UNIT is tracking a UFO which seems to be threatening a nuclear reactor, so there is the usual debate about what to do. In a bit of a switch, the British government man, Chinn (Peter Bathurst), is quite rabid and wants to blow them to kingdom come immediately—at one point he puts all of UNIT under arrest--and the American, Agent Bill Filer (Paul Grist), is more rational and tends to side with the Doctor, who wants as usual to talk with them. Their argument is interrupted when the UFO disappears. The Axons land on Earth near the Nuton Power Complex. Filer goes out to study them and disappears as well. Their ship is mostly hidden underground, except for a mouth-like orifice in the ship that sends out tendrils to drag people inside for analysis. UNIT arrives to find Filer’s empty car and the sucked-dry body of a tramp. The Doctor and UNIT officers go inside, to find the interior alive with gooey strings like a pumpkin and Seventies psychedelia. Jo Grant is told to stay outside, but of course she doesn’t listen. Filer awakes in bondage and finds the Master hanging nearby.
The Axons appear—golden-haired, golden-skinned, and golden-eyed aliens, who say they are nearly out of fuel. They want to trade a miraculous substance called Axonite for an energy source. Axonite is an intelligent molecule than can replicate any other substance. The ship is in fact a single living organism called Axos, which drains energy through the Axonite and can feed on any life form. The Doctor is immediately suspicious, wondering why, if they have this powerful stuff, they have run out of fuel. What they really intend is to spread Axonite over all the Earth. Also, in the ship are a big eye on a stalk like the one in Jabba the Hutt’s palace, and a bunch of stringy root-ball aliens crossed with Monty Python’s Blancmange from Outer Space, that stumble around, scaring Jo. I once saw something like them when I left a sack of potatoes in the cellar for a couple months. The Axons discover that the Doctor is also a Time-Lord and reason that the Master is not so valuable as they thought. They duplicate Filer, but he escapes and ends up fighting himself.
The Master had been captured by Axos and offered Earth in exchange for his freedom. He escapes, his TARDIS having been seized by Axos, and makes his way to the Doctor’s TARDIS. It is unable to leave Earth because of the Doctor’s exile, but he thinks he can repair it. Axos becomes interested in time travel because of the Doctor, thinking they could travel in time as well as space and find more victims. Right now, they are becoming very dangerous. It appears Axonite will kill everyone and Earth will be sucked dry, unless the Doctor and the Master work together to destroy Axos. The Doctor confesses that he needs the Master because the Time-Lords have blocked his knowledge of dematerialization theory. The Doctor tricks Axos, offering to join with them against the Time-Lords, but he lets the Master repair his TARDIS and then traps Axos in a time loop. The Master gets his own TARDIS back and escapes, and the Doctor thinks he too is scot-free, but his TARDIS is programmed always to return to Earth. He is still in a time-lord decreed exile.

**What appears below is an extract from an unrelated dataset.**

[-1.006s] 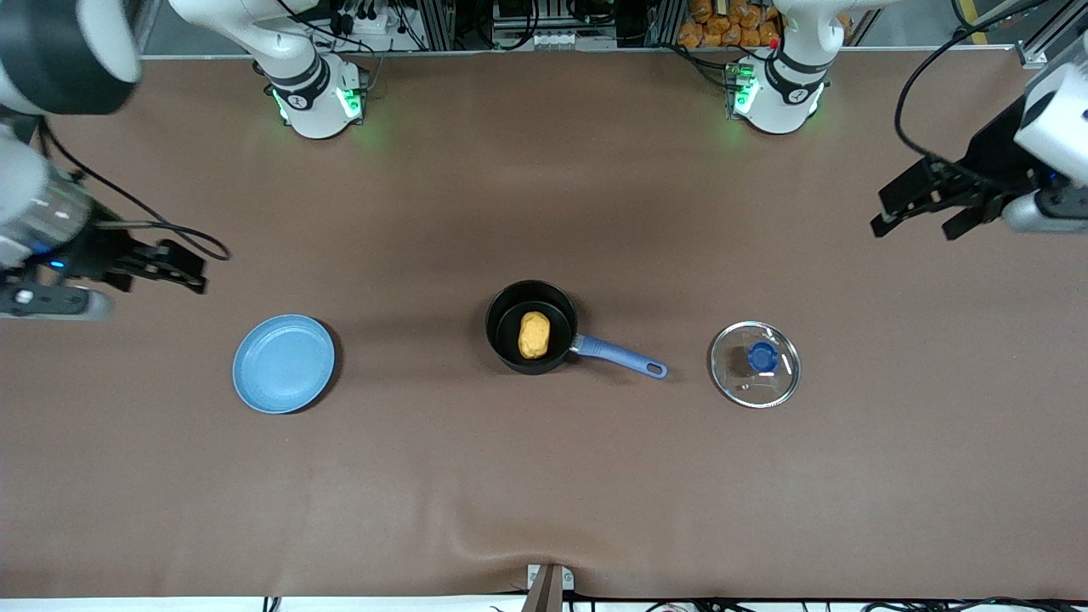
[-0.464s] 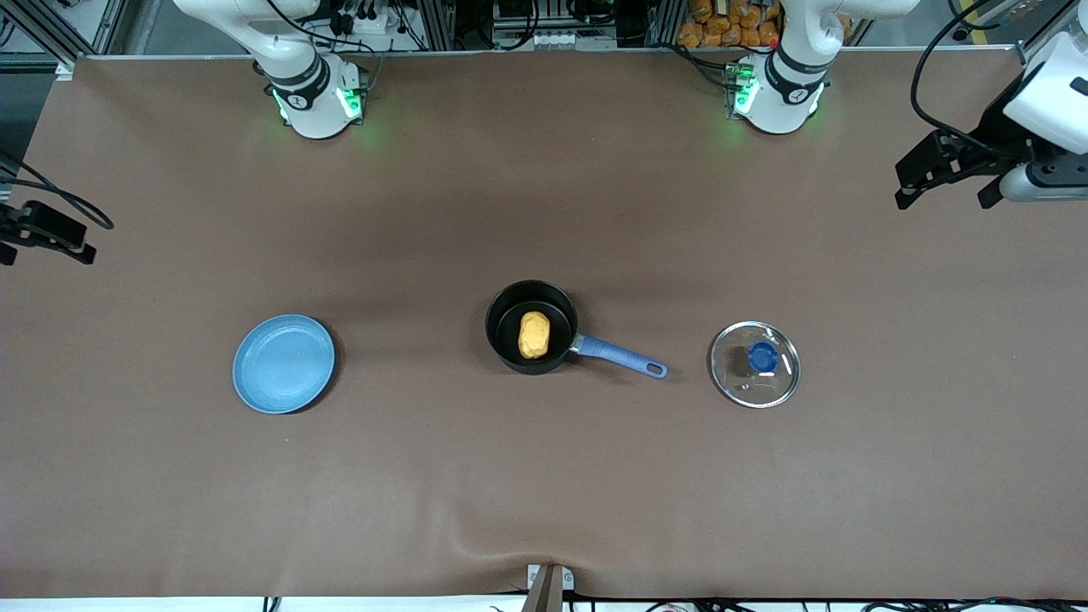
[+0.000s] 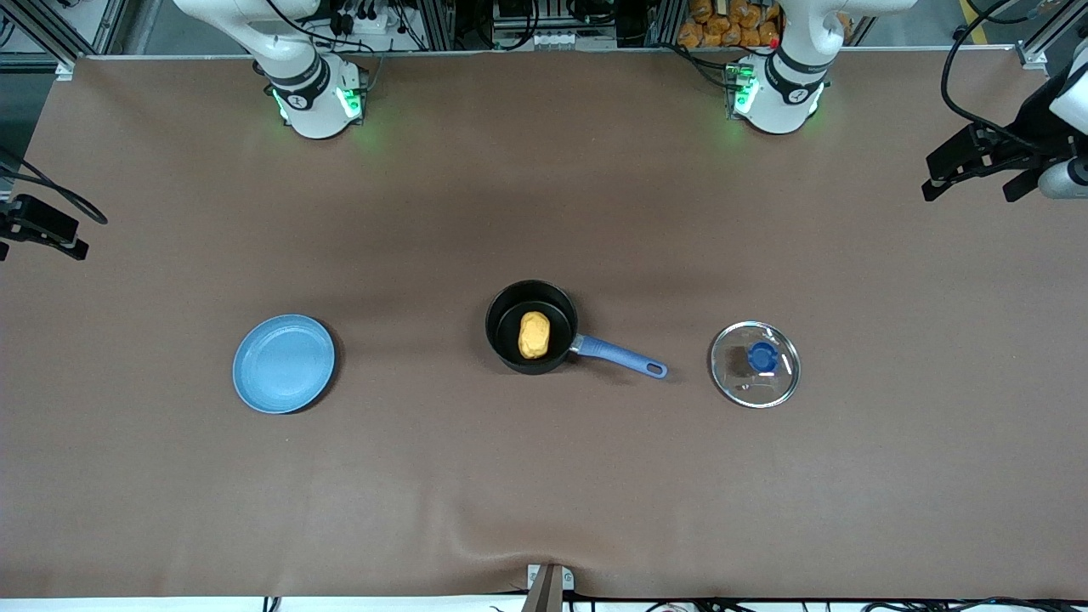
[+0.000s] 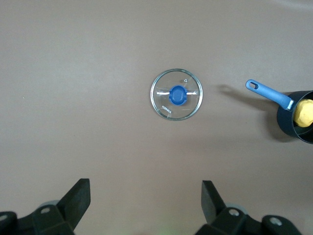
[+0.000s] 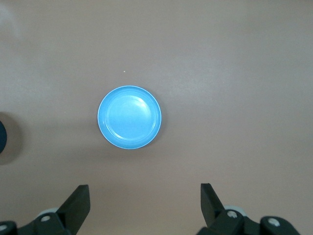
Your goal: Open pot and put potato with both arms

This story includes interior scenes of the TARDIS for the first time since the advent of the Third Doctor, and it is different from any TARDIS interior before or since. There are several strange or off-putting factors in the production. There was a sudden snowstorm in between filming the earlier and later scenes with the tramp, so dialog had to be written about the UFO causing weather anomalies. The Axos ship on the ground is clearly much smaller than the interior scenes reveal, so the explanation is that the huge ship buried itself in the ground. This is not the only time this has happened in a Doctor Who story, and we can be pretty sure that the budget was a factor. The Third Doctor could be as callous and egocentric as the First Doctor, but in this story he was particularly nasty; the scenes where he tricks the Master by offering to escape with him and let Earth go to hell seem a little too believable at times.